What Is Front Month?

Front month, also called "near" or "spot" month, refers to the nearest expiration date for a futures or options contract. Contracts that have later expiration dates than front month contracts are called back month, or "far month," contracts.

Key Takeaways

  • Front months, also called "near" or "spot" months, refer to the nearest expiration date for futures or options contracts.
  • Front months are typically the most heavily traded and most liquid options and futures contracts.
  • The spread between the underlying security's front month futures price and its spot price will usually become more narrow until converging at expiration.

Understanding Front Month

Front month contracts have an expiration date that is closest to the current date. As a result, they tend to be the most heavily traded and the most liquid options and futures contracts for a given series or issue. Typically, but not always, the listed front month will be in the same calendar month. Front month prices are normally the ones used when quoting that security's futures price.

The spread between the underlying security's front month futures price and spot price will usually be the narrowest and will continue to shrink until they converge at expiration. Use of front month contracts requires an increased level of care, since the delivery date may lapse shortly after purchase, requiring the buyer or seller to actually receive or deliver the contracted commodity. Front month contracts are often paired with back month contracts to create calendar spreads.

Expiration Months

Futures contracts have different expiration months throughout the year and many extend into the next year. Each futures market has its own specific expiration sequence. For example, financial instruments, such as Standard & Poor's (S&P) 500 E-mini futures or U.S. Treasury bond futures, use the quarterly expiration months of March, June, September, and December. Commodities markets are loosely tied to their mining, harvest, or planting cycles, and may have five or more delivery months in one year, and energy futures, such as crude oil, have monthly expiration dates as far into the future as nine years.

It is important to note that expiration dates and the last day of trading dates are not the same. For energy especially, contracts stop trading in the month prior to the expiration month. Therefore, selecting the proper expiration month for a trading strategy is quite important.

Backwardation and Contango

Backwardation and contango are terms that are used to describe the shape of a commodity's futures curve. Backwardation is when a commodity's futures price is lower for each successive month along the curve, resulting in an inverted futures curve. The futures spot price, which is the front month price, will be higher than the next month's price and so on. This is usually the result of some disruption to the current supply of that commodity. In other words, backwardation is when a commodity's current price is higher than its expected future price.

Contango refers to a normal futures curve for a commodity where its futures price is higher for each successive month along the curve. The spot price is lower than the next month's price and so on. This makes sense intuitively given that physical commodities will incur costs for storage, financing, and insurance. The longer out until expiration, the higher the costs. Simply put, contango is when a commodity's future price is expected to be more expensive than the spot price.
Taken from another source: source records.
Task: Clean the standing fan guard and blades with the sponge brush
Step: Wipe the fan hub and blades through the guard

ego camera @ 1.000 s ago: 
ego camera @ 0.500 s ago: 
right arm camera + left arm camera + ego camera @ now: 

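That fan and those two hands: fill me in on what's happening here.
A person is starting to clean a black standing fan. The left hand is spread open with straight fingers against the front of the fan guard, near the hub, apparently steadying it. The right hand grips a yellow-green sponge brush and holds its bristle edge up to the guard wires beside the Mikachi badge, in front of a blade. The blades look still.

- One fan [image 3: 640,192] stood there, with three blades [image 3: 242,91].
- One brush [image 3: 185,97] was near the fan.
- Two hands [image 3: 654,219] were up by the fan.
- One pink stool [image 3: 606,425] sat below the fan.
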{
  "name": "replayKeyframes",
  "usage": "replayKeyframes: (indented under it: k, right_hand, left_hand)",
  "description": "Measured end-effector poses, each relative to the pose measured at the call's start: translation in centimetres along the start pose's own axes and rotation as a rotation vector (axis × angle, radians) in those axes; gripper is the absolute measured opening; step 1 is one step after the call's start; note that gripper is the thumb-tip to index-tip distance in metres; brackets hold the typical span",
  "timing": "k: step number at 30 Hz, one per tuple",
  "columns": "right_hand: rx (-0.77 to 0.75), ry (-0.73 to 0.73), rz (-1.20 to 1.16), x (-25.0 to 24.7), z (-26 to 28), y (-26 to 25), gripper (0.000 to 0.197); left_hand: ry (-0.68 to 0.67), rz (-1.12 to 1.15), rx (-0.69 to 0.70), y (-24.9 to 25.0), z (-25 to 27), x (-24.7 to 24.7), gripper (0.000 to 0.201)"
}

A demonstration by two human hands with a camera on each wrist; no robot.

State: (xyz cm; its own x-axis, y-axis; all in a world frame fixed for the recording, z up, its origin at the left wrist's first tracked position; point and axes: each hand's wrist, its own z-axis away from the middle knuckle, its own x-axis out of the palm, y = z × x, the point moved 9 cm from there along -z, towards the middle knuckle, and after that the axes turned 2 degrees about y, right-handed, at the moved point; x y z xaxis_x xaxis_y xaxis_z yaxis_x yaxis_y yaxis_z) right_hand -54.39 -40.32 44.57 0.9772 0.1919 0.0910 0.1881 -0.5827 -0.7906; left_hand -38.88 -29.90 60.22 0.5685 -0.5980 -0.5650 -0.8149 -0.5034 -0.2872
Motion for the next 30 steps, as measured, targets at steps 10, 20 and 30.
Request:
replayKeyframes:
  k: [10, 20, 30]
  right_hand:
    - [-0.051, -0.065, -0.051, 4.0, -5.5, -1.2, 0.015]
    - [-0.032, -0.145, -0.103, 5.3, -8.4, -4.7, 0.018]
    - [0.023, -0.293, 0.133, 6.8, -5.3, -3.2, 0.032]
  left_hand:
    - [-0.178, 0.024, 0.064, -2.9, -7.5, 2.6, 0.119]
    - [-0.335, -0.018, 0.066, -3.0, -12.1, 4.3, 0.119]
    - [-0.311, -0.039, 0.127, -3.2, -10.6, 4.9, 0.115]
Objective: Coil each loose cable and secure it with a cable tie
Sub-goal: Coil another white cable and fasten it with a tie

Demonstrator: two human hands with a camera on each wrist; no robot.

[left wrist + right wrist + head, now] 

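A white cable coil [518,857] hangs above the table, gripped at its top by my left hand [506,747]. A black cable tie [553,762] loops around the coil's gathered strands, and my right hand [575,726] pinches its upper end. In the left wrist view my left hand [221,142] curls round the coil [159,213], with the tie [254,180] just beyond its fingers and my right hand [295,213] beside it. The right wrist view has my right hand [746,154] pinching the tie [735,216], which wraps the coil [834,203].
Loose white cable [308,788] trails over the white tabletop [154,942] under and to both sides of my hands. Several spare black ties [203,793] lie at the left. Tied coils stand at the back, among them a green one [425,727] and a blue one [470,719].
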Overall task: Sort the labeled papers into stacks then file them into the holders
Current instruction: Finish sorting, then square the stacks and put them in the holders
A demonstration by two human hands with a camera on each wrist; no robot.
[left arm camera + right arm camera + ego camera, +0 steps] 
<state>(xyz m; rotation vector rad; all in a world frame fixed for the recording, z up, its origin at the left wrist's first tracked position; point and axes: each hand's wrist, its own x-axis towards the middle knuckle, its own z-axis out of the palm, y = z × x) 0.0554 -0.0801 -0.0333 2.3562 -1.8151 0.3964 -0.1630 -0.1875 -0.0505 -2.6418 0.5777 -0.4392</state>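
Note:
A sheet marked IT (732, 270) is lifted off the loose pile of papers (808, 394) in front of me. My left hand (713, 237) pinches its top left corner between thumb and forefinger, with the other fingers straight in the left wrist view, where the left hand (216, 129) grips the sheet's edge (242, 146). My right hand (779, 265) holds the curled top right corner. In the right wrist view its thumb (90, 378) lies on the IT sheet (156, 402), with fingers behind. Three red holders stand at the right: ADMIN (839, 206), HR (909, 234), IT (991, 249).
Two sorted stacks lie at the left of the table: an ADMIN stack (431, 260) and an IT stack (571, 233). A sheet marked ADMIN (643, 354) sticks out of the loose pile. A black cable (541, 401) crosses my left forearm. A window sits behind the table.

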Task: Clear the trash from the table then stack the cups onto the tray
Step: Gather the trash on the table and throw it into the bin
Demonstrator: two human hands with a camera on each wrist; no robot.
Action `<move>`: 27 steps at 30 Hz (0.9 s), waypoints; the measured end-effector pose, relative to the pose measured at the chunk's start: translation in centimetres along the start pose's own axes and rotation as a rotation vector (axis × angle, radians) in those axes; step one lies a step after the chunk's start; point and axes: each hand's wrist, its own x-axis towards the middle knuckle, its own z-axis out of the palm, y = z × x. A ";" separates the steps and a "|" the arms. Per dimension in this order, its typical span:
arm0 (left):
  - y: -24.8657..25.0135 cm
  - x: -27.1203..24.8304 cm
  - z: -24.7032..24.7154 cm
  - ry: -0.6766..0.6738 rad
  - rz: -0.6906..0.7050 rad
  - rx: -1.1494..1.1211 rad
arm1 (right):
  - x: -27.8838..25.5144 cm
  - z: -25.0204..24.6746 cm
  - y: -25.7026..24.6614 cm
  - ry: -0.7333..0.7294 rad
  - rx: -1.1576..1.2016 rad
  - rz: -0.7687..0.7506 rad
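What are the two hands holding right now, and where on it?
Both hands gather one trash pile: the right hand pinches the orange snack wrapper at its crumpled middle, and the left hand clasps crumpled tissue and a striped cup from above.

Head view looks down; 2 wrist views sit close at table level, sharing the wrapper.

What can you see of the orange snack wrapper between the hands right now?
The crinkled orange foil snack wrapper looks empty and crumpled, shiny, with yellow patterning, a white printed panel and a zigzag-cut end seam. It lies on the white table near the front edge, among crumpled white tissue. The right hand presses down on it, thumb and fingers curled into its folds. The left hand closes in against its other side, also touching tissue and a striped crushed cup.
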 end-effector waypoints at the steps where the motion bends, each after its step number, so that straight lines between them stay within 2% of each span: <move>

Both states of the market are important to know for futures strategies that involve rolling over positions as they near their respective expiration dates.

Front Month Example

A day trader in crude oil futures might purchase a futures contract, agreeing to purchase 1,000 barrels of oil for $62 per barrel with the front month being July. This means the contract expires in July, and that there is no earlier contract available.

If the trader still holds the contract at its expiration, they will need to take possession of 1,000 barrels of crude oil. The trader will take advantage of market volatility in the days leading up to the expiry date and attempt to make a profit on their right to the barrels of oil before the contract expires.